The Charlatans - You Cross My Path
Cooking Vinyl/Shock
By Andrew P Street
First the good news: The Charlatans have made their best record since 1994's Up to Our Hips. Now the bad news: that's hardly a difficult task. While the band have generally popped out good singles, their albums are patchy at best (and 2001's Wonderland at worst) and You Cross My Path wins more by virtue of having no egregiously awful moments rather than boasting highlights in any sort of undeniably classic sense.

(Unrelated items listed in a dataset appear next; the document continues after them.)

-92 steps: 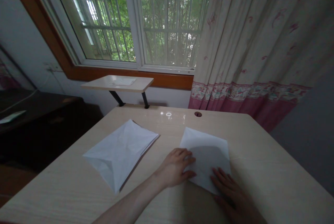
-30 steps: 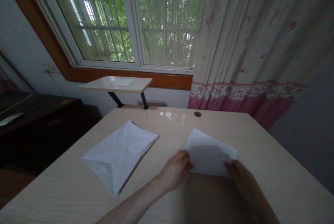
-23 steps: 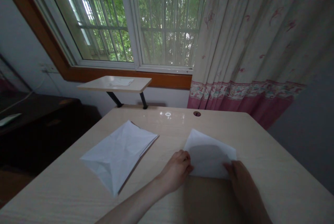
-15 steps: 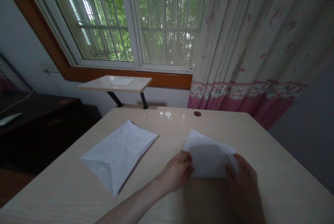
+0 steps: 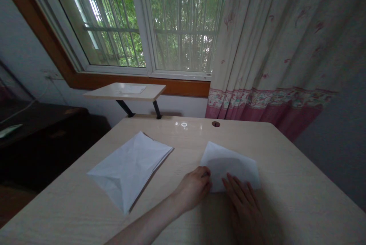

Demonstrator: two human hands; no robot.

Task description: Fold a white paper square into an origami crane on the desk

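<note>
A folded sheet of white paper [image 5: 231,163] lies on the pale wooden desk, right of the middle. My left hand [image 5: 196,184] is at its left edge, fingers curled closed on the paper. Over the near edge of the same paper, my right hand [image 5: 243,199] lies flat with its fingers stretched out and touching the sheet. Farther left, a stack of white paper [image 5: 131,165] with crease lines rests on the desk, apart from both hands.
The desk [image 5: 183,142] has a round cable hole [image 5: 215,124] near its back edge. A raised shelf [image 5: 105,92] on black legs carries a flat white paper [image 5: 131,88]. Behind are a barred window and a curtain [image 5: 257,81]; a dark cabinet [image 5: 42,134] stands at left.
My right hand has moved from the paper's right edge leftward onto its near part and flattened out. My left hand stays in place. The stack at left has not moved.
</note>
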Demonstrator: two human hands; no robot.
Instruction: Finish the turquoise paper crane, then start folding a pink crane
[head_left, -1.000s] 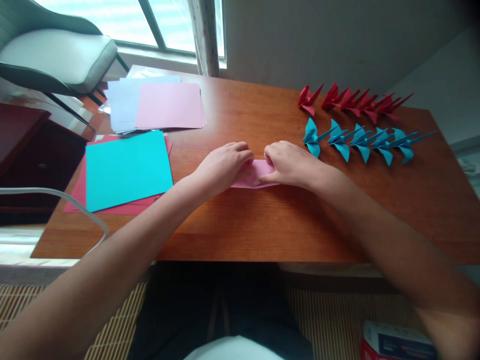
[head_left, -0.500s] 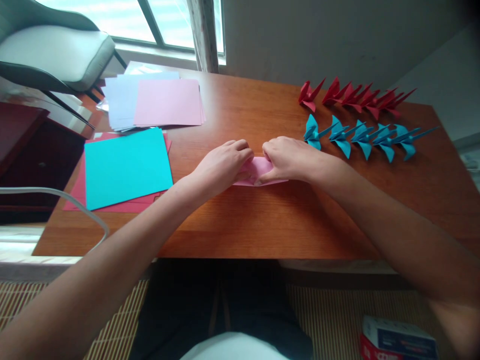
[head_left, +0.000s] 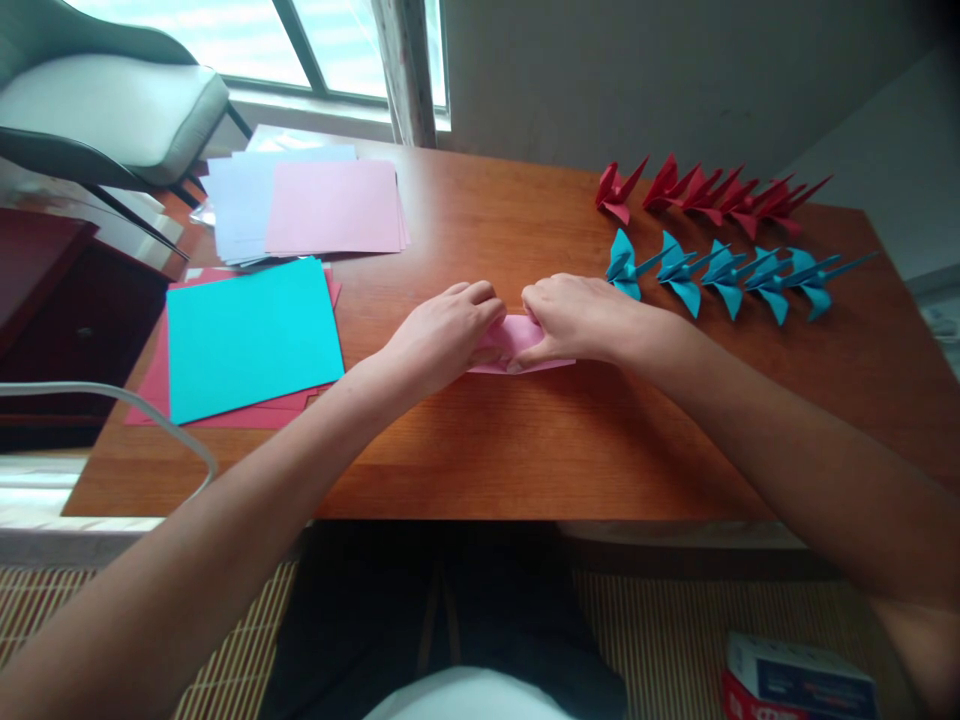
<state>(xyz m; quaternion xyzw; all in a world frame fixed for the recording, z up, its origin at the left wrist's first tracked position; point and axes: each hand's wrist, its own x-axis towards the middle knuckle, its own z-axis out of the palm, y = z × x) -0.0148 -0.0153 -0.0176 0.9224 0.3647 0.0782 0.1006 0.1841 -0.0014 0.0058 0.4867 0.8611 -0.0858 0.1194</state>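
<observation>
A small folded piece of pink paper (head_left: 517,336) lies at the middle of the wooden table, with a long straight edge toward me. My left hand (head_left: 457,325) grips its left end, fingers curled over the far side and thumb on the near side. At the right end, my right hand (head_left: 566,315) pinches the paper with its thumb along the near edge. Much of the paper is hidden under both hands. Just beyond my right hand stands a row of blue paper cranes (head_left: 679,272), and a row of red paper cranes (head_left: 705,192) is behind them.
To the left, blue paper (head_left: 255,340) lies on red sheets (head_left: 146,385). Pink sheets (head_left: 334,205) rest on pale sheets (head_left: 236,205) farther back. A white cable (head_left: 150,405) crosses the table's left edge. A chair (head_left: 112,105) stands by the window.
Almost nothing differs. Both hands keep their hold on the pink paper, and the whole view has shifted very slightly.
</observation>
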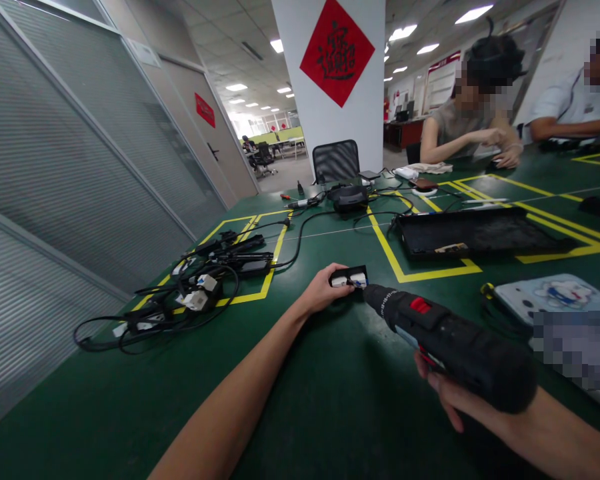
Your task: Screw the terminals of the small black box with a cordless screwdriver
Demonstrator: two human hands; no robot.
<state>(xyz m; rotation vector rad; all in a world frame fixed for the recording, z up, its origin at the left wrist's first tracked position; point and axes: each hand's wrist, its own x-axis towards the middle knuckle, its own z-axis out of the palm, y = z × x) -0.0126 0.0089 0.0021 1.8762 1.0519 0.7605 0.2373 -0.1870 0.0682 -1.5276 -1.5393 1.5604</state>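
Note:
My left hand (321,291) reaches forward over the green table (300,400) and pinches a small black and white part (349,277) that rests on the surface. My right hand (447,393) is wrapped around a black electric screwdriver (445,337) with a red switch. Its tip points left and touches the right end of the small part.
A tangle of black cables and adapters (200,287) lies at the left. A black tray (475,233) sits inside yellow tape lines at the right. A light patterned case (545,300) lies near my right hand. Two people sit at the far right; a black chair (336,160) stands behind the table.

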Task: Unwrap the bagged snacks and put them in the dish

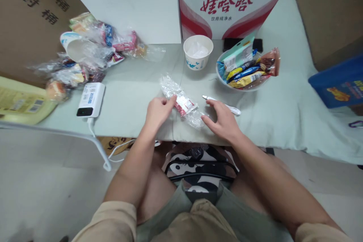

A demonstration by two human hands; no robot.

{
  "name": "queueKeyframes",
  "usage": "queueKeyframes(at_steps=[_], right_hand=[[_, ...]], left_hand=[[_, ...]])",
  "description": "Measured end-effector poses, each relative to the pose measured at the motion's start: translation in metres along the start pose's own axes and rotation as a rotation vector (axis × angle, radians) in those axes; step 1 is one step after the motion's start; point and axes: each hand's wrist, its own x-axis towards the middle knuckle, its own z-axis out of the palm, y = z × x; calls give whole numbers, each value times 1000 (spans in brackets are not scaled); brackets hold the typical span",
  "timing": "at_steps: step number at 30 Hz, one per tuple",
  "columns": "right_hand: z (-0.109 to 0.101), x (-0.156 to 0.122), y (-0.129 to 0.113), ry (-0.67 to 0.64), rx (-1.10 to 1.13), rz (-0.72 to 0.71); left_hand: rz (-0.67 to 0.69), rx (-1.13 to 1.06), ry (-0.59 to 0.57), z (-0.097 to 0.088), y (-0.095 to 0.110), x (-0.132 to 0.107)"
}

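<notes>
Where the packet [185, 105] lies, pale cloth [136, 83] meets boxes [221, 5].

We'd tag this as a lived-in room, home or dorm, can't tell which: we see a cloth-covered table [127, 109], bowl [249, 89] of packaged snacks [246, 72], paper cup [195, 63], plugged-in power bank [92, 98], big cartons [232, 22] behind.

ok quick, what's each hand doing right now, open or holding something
Left hand: partly curled, thumb at the packet; whether its grip is closed cannot be told.
Right hand: open, thumb and fingers apart by the packet's other end.
</notes>
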Motion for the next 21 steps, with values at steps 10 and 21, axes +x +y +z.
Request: queueKeyframes(at_steps=[10, 21], right_hand=[[20, 9, -16, 51, -43, -182], [25, -5, -30, -10, 252, -486]], left_hand=[[161, 40, -52, 18, 12, -16], [208, -75, -124, 24, 8, -15]])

One difference is that instead of adopting a style and building an album around it (Stonesy rock'n'roll on their self-titled 1995 album; reggae/dub flavours on 2006's Simpatico), Tim Burgess & Co have found a new trick: pick a band – in this case, New Order – and base the album around them. Which might have been interesting if it hadn't been the last couple of NO albums, meaning that the Peter Hook-aping, up-the-neck bass playing of 'Bird/Reprise' sounds as melodically and creatively exhausted as most of Waiting for the Siren's Call.
Also, this being the first "independent" album that the band have ever made, they maybe should have dug deeper for some extra recording time: the closing 'This Is the End' has a very obvious drum stumble three minutes in that should really have necessitated another take. It's not terrible, but neither is it a creative renaissance.